Ponad 200 interwencji straży pożarnej było w samej Warszawie. Co najmniej jedna osoba jest poszkodowana.

- Dużo zgłoszeń dotyczących powalonych drzew na ulicę, na domy, zgłoszenia, które dotyczą zalanych ulic, garaże. Byliśmy również na Targówku przy ulicy Matuszewskiej, gdzie w wyniku uderzenia pioruna w podnośnik, jeden z pracowników, który przebywał obok, doznał obrażeń i udzielaliśmy mu pierwszej pomocy medycznej. Pracował przy hali, w części tej hali nie było dachu - mówi Jakub Nowak z warszawskiej straży pożarnej.

Utrudnienia na lotnisku

Nawałnica, która przeszła nad Warszawą wpłynęła także na pracę lotniska Chopina. Na kilkanaście minut wstrzymane były starty i lądowania.
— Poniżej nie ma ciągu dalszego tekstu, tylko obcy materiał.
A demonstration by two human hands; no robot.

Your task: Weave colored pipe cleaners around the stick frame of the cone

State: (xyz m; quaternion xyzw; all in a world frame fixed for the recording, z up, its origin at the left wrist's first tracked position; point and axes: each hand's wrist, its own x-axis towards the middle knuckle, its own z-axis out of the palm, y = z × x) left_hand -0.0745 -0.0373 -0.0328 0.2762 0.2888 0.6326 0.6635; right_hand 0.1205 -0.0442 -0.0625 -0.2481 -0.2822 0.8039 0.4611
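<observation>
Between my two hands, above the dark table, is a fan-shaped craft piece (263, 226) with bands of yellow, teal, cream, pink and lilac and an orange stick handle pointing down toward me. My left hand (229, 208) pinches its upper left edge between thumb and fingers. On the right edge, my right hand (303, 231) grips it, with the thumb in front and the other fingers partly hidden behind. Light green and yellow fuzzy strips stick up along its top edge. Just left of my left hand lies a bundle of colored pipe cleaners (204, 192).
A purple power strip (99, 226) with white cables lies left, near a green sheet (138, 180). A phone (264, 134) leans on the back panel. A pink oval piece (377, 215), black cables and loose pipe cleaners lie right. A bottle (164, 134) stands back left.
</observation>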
Nadal częściowo nieczynny jest terminal pasażerski.

"Nad Lotniskiem Chopina przeszła wyjątkowo silna burza z niespotykanymi, gwałtownymi opadami deszczu. Na kilkanaście minut, ze względu na wyjątkowo wyładowania elektryczne, porywy wiatru i opady ograniczające widzialność, wstrzymane były starty i lądowania. Obecnie operacje odbywają się bez większych utrudnień" - przekazała rzecznik Lotniska Chopina w Warszawie Anna Dermont.

Wyjaśniła, że woda deszczowa, która zgromadziła się na dachu zalała otwory wentylacyjne i przedostała się do części pasażerskiej terminalu, w strefie CDE. "Systemy przeciwdeszczowe nie były w stanie poradzić sobie z taką masą wody napływająca w tak krótkim czasie. W związku z tym strefa CDE została czasowo zamknięta dla odpraw biletowo-bagażowych i bezpieczeństwa. Aktualnie odprawy i kontrola bezpieczeństwa odbywają się w strefie AB" - dodała.

Zamknięty park wilanowski

Muzeum Pałacu Króla Jana III Sobieskiego w Wilanowie poinformowało w mediach społecznościowych o zamknięciu do odwołania pałacowego parku.

"Drodzy Goście, z powodu zniszczeń spowodowanych przez burzę i silny wiatr, park jest zamknięty do odwołania" - napisało muzeum.

Ostrzeżenia przed burzami obowiązują na całym Mazowszu do jutra do 10. W zachodniej i centralnej części województwa - najwyższego, trzeciego stopnia.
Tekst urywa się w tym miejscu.